I’m a little late to the game here, but the ever popular floatingsheep blog smashed their previous daily page view high with this post entitled ‘Mapping Racist Tweets in Response to President Obama’s Re-election‘ 10 days ago. I don’t think I need to explain what it’s about, it’s pretty self-explanatory.

It drew a lot of comments, understandably. From people questioning the small sample size (395 ‘hate’ tweets in total), the search terms (‘monkey’ OR ‘nigger’ AND the text ‘Obama’ OR ‘reelected’ OR ‘won’), the exclusion of racist tweets towards Romney (rectified by floating sheep, here), the geolocation of tweets (2-5% of all tweets), the use of particular search terms in the positive (for example, ‘nigger’), and the mapping of racial tweets as opposed to tweeters (the results could have produced multiple tweets from the same individual).

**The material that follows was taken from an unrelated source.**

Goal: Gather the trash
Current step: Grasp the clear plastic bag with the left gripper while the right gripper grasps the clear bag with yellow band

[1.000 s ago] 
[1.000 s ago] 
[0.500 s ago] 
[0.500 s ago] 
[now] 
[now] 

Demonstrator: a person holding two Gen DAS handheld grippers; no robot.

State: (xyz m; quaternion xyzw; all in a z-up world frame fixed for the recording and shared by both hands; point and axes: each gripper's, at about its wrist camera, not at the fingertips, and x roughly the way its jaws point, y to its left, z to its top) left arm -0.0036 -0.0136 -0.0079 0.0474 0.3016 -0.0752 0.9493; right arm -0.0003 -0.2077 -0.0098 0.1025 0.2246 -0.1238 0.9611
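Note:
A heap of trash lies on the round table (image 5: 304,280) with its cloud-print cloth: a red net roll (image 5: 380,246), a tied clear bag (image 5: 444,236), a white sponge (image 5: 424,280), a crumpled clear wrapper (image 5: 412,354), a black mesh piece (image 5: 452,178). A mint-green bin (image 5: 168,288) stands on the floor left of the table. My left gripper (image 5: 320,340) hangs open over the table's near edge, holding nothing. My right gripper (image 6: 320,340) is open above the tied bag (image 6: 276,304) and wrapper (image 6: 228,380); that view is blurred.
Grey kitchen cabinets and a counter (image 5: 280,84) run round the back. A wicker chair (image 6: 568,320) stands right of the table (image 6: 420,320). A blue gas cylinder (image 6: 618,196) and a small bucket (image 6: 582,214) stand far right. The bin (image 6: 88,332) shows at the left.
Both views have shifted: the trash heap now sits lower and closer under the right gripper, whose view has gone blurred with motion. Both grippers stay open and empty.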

They’re all now included in a FAQ section, here, in response to the many questions floatingsheep received as to their choice of method. For me, it says a lot about people’s ability to pick holes in ‘scientific’ method. Although the comments started to get a little wild, they did at least open the door for a response from the floatingsheep team, clarifying the methods they used. It really isn’t a sample of the American population, let alone the American twitter population, let’s get that clear. 395 tweets is so far removed from a representative sample size it’s at the best kind of naive drawing any conclusions (‘the south is racist’) and at the worst, dangerous. I think floatingsheep know that. Still, it says a lot about the pitfalls of mapping tweet data, because there are just so many removals from the population at large. In this case:

NOT people in USA


people in USA tweeting


people in USA tweeting racist comments about Obama


people in USA tweeting racist comments about Obama with geo-location activated


people in USA tweeting particular racist comments about Obama with geo-location activated during a 7-day period at a specific time as searched for in a built database

That’s 4x removed from the classification that, I would argue, most people think of this data as representing. That is, constituting the people of the USA. Although maybe it’s only 3x removed, because I’d like to think most people have the intelligence to think this at the least is only feasibly representative of those with twitter (it doesn’t take much to realise there are more young people than old people on twitter, whatever that may mean). There’s a danger in not making this patently clear to people.